§ What the task asks: Below are records; count the lines that hold the string "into" and give only the count.

§ Provided data:

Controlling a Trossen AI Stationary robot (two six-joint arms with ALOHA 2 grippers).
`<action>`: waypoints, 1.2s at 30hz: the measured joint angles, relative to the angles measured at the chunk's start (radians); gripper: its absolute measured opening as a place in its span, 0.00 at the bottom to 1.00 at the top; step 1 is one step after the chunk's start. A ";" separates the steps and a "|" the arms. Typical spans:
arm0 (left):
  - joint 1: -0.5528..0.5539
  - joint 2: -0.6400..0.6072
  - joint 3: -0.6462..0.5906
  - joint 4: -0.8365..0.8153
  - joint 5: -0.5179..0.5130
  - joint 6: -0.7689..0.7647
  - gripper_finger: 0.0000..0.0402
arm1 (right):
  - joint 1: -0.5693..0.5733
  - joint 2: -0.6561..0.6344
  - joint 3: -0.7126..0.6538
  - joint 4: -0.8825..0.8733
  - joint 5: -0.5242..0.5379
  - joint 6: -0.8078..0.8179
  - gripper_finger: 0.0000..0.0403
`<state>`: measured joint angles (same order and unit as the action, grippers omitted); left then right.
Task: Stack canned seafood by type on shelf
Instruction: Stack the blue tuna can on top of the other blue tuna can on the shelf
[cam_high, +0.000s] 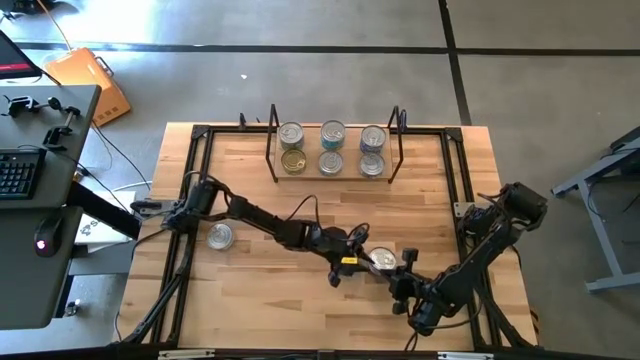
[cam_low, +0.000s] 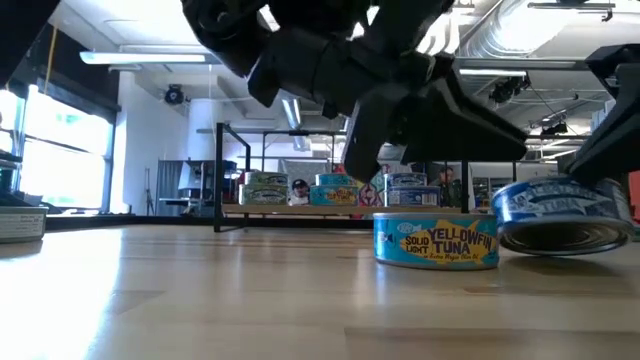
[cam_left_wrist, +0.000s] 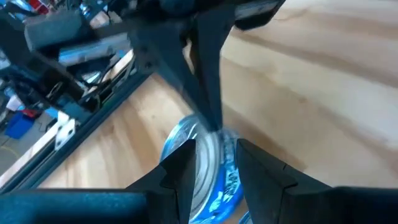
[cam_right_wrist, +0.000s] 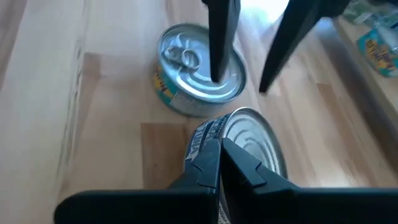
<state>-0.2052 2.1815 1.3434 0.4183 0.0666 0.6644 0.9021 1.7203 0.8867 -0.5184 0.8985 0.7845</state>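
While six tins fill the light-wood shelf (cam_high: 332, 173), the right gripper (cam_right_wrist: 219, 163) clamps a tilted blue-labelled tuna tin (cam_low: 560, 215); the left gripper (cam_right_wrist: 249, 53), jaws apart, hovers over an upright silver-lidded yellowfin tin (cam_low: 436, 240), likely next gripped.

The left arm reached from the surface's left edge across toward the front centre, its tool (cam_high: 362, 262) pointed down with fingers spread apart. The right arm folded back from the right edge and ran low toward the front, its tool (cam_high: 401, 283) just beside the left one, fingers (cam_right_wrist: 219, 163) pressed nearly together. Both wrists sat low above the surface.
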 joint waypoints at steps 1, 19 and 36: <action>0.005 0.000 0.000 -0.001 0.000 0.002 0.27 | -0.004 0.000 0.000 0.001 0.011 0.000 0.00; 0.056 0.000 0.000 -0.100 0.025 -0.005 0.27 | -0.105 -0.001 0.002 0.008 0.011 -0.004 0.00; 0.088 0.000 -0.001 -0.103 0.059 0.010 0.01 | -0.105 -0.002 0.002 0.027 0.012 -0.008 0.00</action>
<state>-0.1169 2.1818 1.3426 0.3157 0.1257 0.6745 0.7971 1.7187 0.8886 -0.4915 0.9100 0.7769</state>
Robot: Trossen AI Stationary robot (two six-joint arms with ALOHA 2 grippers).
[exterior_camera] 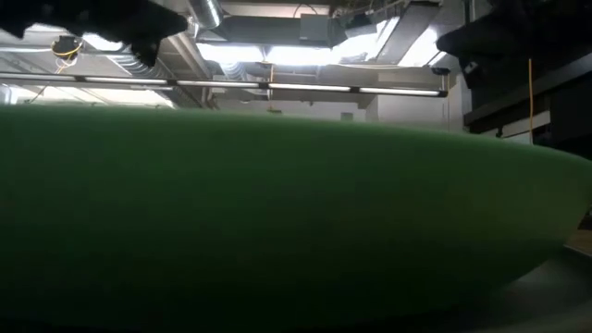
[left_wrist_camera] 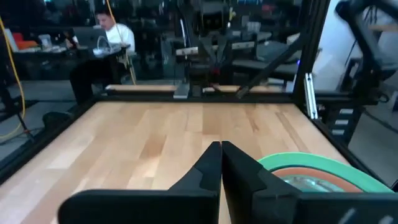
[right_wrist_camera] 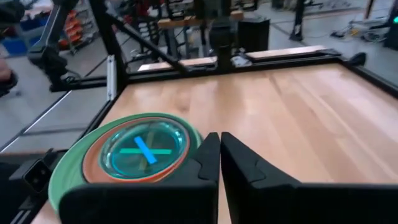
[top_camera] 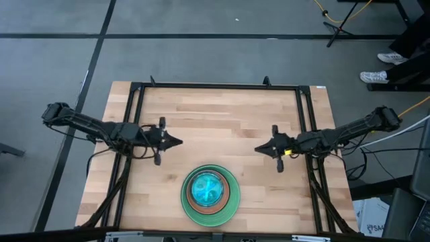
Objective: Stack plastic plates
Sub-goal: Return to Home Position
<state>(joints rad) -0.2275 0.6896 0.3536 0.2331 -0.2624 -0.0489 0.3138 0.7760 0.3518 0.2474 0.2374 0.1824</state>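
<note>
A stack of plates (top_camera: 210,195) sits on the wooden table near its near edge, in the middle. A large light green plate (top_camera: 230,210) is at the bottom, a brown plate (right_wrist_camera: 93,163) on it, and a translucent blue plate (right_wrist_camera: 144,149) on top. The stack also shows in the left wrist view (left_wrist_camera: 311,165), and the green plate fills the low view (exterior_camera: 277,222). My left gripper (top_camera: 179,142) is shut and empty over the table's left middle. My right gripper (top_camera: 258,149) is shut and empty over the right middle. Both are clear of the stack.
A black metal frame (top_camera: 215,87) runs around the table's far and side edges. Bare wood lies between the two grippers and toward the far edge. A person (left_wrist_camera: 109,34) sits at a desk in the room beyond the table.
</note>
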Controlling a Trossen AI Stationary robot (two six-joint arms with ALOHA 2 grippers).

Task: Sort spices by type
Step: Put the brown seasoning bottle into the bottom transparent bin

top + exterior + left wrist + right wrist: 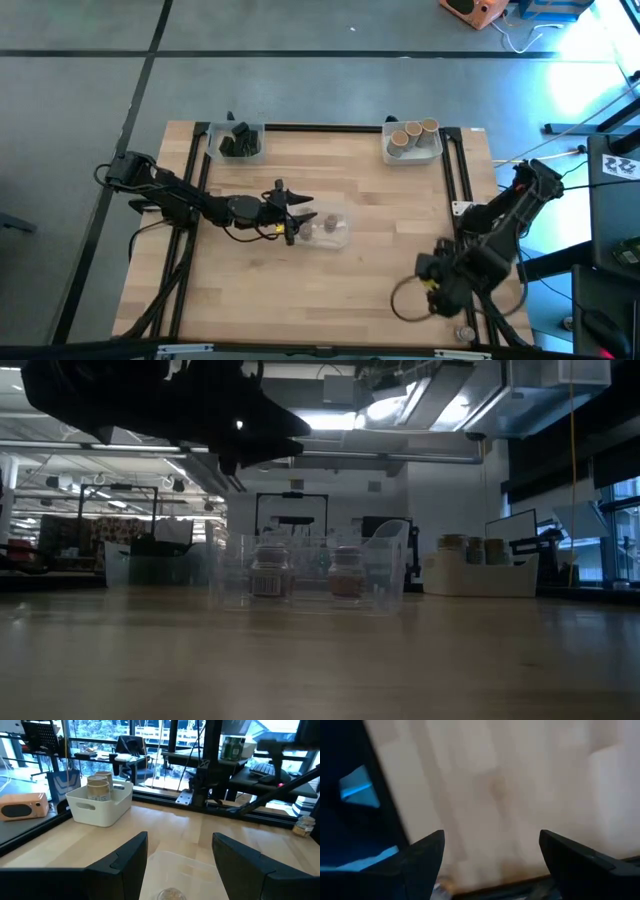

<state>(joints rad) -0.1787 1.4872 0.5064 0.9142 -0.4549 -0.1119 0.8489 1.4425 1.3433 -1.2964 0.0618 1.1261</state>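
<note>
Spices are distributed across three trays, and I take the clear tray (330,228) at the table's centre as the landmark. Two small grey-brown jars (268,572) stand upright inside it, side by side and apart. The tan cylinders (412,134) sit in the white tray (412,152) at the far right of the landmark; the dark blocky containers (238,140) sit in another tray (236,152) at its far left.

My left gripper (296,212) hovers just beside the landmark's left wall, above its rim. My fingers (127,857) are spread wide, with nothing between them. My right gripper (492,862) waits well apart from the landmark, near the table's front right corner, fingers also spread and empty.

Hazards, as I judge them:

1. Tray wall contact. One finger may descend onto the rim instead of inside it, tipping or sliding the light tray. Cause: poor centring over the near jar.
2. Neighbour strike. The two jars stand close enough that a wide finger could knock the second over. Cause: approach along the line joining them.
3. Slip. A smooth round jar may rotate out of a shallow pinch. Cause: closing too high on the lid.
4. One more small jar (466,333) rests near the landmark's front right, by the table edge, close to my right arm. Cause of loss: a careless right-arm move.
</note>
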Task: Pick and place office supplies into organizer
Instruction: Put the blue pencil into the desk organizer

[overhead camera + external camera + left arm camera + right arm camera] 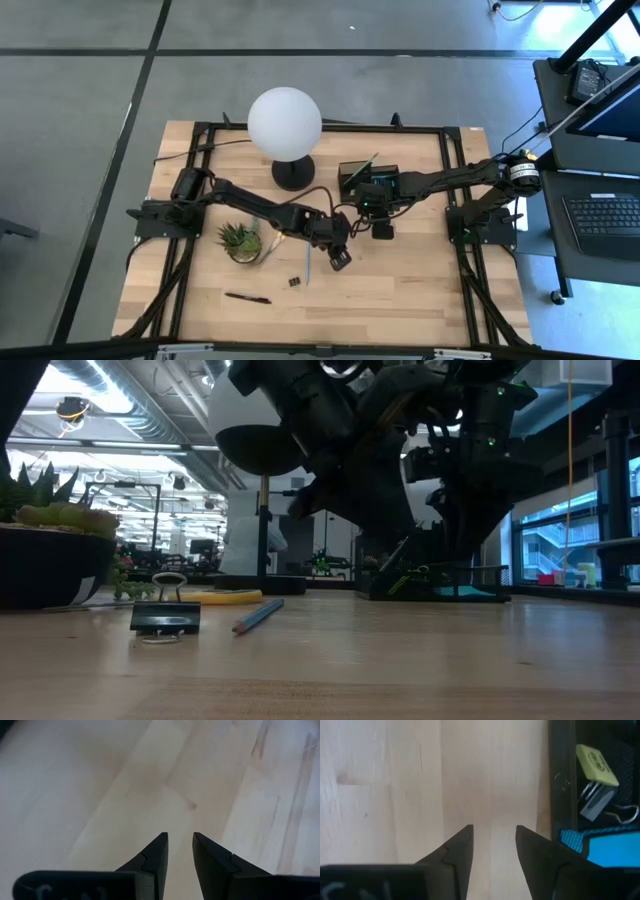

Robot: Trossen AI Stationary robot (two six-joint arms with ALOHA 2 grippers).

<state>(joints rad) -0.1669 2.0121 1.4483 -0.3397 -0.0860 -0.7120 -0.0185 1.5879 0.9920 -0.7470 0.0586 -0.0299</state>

§ Task answer: 3